Había ido preparado con un brillante plan de ingeniería social: pensaba hablar con Wu haciéndose pasar por Roger Marion y conseguir que el científico se lo confesara todo: la ubicación de los planos, el significado de los números; todo. Lo había repasado con detalle y estaba seguro de que tenía al menos un noventa por ciento de posibilidades de que funcionara. No creía que Wu hubiera visto alguna vez o conociera a Roger. Como mucho, habrían hablado por teléfono. Tras su encuentro con él, Gideon tenía una idea bastante aproximada de cómo hablaba y sonaba. Además, Wu seguramente estaría desorientado y con la guardia baja. Por otra parte, la noche del accidente estaba demasiado traumatizado para recordar los rasgos del individuo que lo había sacado de entre los hierros del taxi. Iba a ser pan comido. A pesar de que le hubieran disparado y obligado a zambullirse en el río, aquellos cien mil dólares serían los que le habían costado menos esfuerzo ganar en toda su vida.

La atareada enfermera no se molestó siquiera en comprobar su identidad y simplemente se limitó a enviarlo, a él y a Orchid, a una espaciosa sala de espera. Gideon miró a su alrededor, pero no vio a nadie conocido. Aun así, estaba seguro de que quienes lo seguían no se hallaban lejos.

– El doctor bajará enseguida -les dijo la enfermera.

– ¿No podemos ir a visitar a Mark sin más?

– No.

– Pero si me dijeron que se encontraba mejor.

– Lo siento, tendrá que esperar al doctor.

El médico llegó unos minutos después. Tenía buen porte y un abundante cabello blanco.

– ¿El señor Crew? -preguntó al entrar en la sala de espera con aire contrito.

Gideon se puso en pie de un salto.

– Soy yo, doctor. ¿Cómo está Mark?

– ¿Y esta joven es…?

– Una amiga. Ha venido para acompañarme.

– Muy bien -dijo el médico-. Vengan conmigo, por favor.

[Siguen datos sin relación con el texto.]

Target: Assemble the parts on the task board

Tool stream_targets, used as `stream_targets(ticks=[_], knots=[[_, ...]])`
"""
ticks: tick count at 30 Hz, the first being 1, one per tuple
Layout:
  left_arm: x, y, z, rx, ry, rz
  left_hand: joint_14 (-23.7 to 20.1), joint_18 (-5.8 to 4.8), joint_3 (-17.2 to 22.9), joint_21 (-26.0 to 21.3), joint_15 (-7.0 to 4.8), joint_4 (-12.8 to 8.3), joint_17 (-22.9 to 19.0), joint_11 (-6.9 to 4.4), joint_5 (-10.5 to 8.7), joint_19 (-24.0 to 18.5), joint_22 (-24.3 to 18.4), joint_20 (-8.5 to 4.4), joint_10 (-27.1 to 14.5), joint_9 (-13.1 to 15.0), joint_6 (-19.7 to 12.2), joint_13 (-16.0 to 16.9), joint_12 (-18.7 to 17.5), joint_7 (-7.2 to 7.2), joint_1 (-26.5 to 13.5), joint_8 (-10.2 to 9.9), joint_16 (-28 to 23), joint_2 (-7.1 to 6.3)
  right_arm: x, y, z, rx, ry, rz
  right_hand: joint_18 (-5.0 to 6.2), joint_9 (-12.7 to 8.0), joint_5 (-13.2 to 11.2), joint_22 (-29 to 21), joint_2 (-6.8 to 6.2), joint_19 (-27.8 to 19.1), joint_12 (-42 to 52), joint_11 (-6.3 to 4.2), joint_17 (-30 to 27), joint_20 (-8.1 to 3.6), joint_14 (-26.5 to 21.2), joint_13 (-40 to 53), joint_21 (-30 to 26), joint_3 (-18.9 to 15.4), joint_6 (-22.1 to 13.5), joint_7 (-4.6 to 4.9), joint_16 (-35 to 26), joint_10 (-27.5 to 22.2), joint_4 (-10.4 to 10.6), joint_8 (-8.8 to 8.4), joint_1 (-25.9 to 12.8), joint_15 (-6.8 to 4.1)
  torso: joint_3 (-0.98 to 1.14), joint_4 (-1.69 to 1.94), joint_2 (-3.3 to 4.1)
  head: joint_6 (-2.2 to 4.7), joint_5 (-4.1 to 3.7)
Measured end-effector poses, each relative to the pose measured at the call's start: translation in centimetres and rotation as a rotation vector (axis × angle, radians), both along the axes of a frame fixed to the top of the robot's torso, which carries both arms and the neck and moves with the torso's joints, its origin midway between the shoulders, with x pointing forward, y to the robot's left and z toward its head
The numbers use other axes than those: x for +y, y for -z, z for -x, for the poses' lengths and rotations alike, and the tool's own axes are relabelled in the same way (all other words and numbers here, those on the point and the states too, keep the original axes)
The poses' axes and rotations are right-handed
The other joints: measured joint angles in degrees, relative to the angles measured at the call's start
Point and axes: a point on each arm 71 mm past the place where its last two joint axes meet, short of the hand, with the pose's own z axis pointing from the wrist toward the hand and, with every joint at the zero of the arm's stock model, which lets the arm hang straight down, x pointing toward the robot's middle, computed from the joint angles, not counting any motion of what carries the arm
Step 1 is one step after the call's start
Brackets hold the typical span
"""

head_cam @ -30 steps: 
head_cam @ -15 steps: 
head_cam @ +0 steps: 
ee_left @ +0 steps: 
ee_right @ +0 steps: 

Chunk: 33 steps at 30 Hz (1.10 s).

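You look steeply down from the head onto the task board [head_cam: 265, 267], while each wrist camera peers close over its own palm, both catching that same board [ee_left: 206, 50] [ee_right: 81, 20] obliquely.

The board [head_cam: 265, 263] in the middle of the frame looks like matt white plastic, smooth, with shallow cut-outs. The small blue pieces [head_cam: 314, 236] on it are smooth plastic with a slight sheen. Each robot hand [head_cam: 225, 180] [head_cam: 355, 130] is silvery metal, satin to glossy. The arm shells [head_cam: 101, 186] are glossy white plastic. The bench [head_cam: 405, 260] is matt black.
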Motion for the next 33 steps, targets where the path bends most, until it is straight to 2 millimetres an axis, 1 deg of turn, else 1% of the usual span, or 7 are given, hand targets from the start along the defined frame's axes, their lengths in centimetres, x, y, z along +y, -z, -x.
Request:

Entraron con él en una sala de espera más pequeña, que parecía un despacho. El médico cerró la puerta tras ellos.

– Señor Crew, lamento mucho tener que decirle esto, pero el señor Wu falleció hará cosa de una media hora.

Para Gideon fue como recibir un mazazo.

– No sabe cuánto lo siento -insistió el médico.

– Pero… ustedes no me han llamado, no me han llamado para que estuviera a su lado en los últimos momentos.

– Intentamos ponernos en contacto con usted en el teléfono que nos dio, pero no lo conseguimos.

«¡Maldición!», pensó Gideon al caer en la cuenta de que su móvil no había sobrevivido al chapuzón.

– La situación del señor Wu dio muestras de estabilizarse. Durante unas horas tuvimos esperanzas de que se recuperaría, pero sus lesiones eran muy graves y la septicemia se extendió. Es frecuente en casos como este. Hicimos todo lo que pudimos, pero no fue suficiente.

Gideon tragó saliva y notó la reconfortante mano de Orchid en su hombro.

– Tengo aquí unos papeles relacionados con la disposición de los restos mortales del señor Wu que, como pariente más próximo, debería usted rellenar -explicó el médico, entregando un sobre marrón a Gideon-. No tiene que hacerlo ahora, pero cuanto antes mejor. Dentro de tres días, los restos mortales de su amigo serán trasladados al depósito de la ciudad, a la espera de sus instrucciones. ¿Quiere que me ocupe de los detalles para que pueda ver el cadáver?

– No, no será necesario. -Gideon recogió el sobre-. Gracias, doctor. Gracias a todos por su ayuda.

El médico asintió.

– Por casualidad… -añadió Gideon-. ¿Sabe si Mark dijo algo antes de morir? Cuando hablé con el hospital, esta mañana, la enfermera me dijo que creía que había recobrado la conciencia. Si dijo algo, lo que fuera, aunque pareciera no tener sentido, me gustaría saber qué fue.